Arogya Melas: Bringing the Hospital to the Village
One of the more underreported successes of the Yogi government has been the Mukhyamantri Arogya Swasthya Mela, a weekly health fair model that flips the traditional burden of healthcare access. Instead of patients navigating distances and bureaucracy, the state brings consultations, diagnostics and medicines to them.
More than 13 crore patients have benefitted from these Mukhyamantri Arogya Swasthya Melas. From CT scans to X-rays, over 35 lakh people have availed these free-of-cost diagnostic services. The government planned to organise over 1.72 lakh Arogya Melas across all 75 districts between August 2024 and July 2025, held every Sunday at more than 3,000 primary health centres. Services include OPD treatment for tuberculosis, dengue, malaria, brain fever and kala-azar, along with distribution of Golden Cards and screening for malnourished children.
In 2024–25, outpatient services recorded a growth of over 27%, while inpatient services increased by more than 32%. These are not statistical abstractions they represent millions of people who sought and received care that would previously have been inaccessible.
Emergency Care, Teleconsultation and the Digital Bridge
Emergency response services expanded in 2025, with the government claiming the best response times for the 108 and 102 ambulance services in the country. More than 2,500 new ambulances were added, improving access in remote areas. The same year, the Heart Attack STEMI Care Network and a Hub-and-Spoke model for stroke management were launched, enabling timely CT scans, thrombolytic therapy and referrals during the critical golden hour, saving over 150 lives according to official estimates.
Uttar Pradesh ranked second nationally in e-Sanjeevani teleconsultation services, handling an average of over 75,000 consultations daily. Tele-MANAS mental health services were implemented, providing counselling support to millions. Health ATMs at PHCs, mobile medical units and free dialysis services have further bridged the gap between urban and rural healthcare access.
Sports, Yoga and the Preventive Turn
The Yogi Ki Paati letter closes with a note that distinguishes it from standard governance communication: a direct appeal to parents to involve their children in sports, yoga, and exercise. The government has been building a sports-friendly ecosystem, with playgrounds in every gram panchayat, mini-stadiums at the block level, and modern stadiums in every district.

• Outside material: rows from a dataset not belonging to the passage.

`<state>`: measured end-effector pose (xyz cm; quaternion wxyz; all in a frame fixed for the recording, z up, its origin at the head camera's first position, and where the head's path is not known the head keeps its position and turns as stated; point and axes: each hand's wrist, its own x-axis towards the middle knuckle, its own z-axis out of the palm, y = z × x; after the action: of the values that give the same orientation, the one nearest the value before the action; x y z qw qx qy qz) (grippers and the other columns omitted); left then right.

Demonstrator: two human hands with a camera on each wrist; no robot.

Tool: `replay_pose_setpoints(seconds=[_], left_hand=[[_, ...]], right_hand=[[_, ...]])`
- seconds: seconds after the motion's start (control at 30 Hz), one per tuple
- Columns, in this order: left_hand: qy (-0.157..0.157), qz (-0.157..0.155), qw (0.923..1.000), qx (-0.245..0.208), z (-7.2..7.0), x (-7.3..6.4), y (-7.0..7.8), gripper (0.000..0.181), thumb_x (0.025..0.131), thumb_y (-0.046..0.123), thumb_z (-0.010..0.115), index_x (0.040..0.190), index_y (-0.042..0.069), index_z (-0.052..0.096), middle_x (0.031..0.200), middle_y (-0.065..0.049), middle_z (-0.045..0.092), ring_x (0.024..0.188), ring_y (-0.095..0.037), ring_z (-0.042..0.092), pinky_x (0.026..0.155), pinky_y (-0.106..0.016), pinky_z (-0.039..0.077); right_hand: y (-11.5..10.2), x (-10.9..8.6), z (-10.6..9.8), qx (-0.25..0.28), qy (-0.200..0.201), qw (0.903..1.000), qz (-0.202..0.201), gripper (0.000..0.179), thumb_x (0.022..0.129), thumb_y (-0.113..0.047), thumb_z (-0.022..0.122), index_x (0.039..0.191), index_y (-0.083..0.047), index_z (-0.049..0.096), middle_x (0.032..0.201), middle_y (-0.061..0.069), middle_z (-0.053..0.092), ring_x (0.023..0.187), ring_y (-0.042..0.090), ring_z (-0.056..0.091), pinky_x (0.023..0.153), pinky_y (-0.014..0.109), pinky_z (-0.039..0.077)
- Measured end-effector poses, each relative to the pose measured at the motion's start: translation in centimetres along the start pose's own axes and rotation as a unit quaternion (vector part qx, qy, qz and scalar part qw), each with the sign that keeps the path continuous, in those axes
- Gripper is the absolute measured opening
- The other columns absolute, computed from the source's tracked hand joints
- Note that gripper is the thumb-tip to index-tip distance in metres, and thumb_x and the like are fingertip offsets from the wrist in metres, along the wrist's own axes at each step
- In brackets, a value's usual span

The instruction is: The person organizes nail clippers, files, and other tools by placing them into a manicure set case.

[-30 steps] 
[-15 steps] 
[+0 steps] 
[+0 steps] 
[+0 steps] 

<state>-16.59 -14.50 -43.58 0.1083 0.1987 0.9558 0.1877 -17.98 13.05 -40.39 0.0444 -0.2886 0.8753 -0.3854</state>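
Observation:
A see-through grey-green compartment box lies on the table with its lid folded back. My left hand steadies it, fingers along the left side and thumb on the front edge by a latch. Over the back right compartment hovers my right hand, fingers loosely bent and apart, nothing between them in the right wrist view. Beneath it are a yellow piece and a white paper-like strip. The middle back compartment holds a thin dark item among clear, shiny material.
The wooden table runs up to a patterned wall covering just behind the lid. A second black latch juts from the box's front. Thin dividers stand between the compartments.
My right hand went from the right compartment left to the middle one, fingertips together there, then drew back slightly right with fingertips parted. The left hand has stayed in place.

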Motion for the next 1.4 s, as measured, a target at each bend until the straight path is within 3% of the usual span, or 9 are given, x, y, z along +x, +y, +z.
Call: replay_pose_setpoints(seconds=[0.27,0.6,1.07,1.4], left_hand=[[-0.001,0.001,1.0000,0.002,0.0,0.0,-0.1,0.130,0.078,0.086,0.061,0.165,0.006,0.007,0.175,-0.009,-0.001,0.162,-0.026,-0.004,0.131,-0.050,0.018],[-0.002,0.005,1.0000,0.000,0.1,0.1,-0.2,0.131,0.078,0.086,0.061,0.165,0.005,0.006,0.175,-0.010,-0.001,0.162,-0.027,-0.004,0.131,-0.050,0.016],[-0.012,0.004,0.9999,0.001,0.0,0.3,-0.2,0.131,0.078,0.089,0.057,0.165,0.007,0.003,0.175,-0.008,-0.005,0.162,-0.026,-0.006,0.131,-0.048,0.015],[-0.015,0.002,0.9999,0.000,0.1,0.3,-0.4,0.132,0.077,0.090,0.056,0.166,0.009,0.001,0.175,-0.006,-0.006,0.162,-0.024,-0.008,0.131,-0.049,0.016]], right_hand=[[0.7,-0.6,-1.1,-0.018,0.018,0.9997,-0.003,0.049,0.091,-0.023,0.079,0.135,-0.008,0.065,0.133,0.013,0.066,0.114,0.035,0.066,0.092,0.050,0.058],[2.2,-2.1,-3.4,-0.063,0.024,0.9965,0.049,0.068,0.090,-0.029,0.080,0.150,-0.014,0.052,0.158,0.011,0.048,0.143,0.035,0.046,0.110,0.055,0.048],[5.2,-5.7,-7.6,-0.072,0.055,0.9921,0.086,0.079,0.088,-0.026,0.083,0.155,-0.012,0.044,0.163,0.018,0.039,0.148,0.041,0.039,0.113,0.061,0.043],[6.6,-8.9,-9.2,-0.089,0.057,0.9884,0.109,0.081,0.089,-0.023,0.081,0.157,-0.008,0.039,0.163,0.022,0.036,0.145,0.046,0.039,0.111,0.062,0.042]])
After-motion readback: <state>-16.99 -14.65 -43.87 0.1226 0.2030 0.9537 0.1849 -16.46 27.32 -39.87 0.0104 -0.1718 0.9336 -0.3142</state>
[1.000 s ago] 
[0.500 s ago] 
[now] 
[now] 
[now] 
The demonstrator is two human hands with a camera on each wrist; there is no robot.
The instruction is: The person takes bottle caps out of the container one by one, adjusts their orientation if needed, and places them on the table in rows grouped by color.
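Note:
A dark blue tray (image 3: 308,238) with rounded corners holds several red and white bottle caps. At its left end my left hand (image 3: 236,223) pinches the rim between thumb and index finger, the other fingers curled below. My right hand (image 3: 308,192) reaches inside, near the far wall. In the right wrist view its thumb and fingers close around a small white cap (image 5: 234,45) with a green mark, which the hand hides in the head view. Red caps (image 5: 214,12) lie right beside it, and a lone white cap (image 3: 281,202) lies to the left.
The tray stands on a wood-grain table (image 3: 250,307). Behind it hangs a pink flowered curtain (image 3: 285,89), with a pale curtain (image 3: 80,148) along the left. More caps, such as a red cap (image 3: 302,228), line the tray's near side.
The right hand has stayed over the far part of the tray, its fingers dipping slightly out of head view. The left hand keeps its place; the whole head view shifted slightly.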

The emphasis on preventive health is not rhetorical. Nationally, over 5.73 crore wellness sessions have been conducted at Ayushman Arogya Mandirs, with activities including yoga, cycling and meditation. In UP, yoga wellness centres have been established alongside Ayushman Arogya Mandirs as the state pursues what the CM describes as the goal of Sarve Santu Niramayah, may all be free from disease.
Critical care capacity was substantially enhanced by adding 1,800 ICU beds in medical colleges and 1,029 in district hospitals. Along with 49 LMO storage tanks, an uninterrupted oxygen supply is ensured. Maternal and child health, TB control and vector-borne disease management have all shown statistically significant improvements in recent years.
What the Yogi Ki Paati letter captures is a shift in the social contract of healthcare in Uttar Pradesh. For generations, access to quality medical care was a function of geography, caste and income. What the last eight years have attempted to measure is to make that access a right rather than a privilege. The children of Purvanchal who no longer fear the monsoon season are the proof.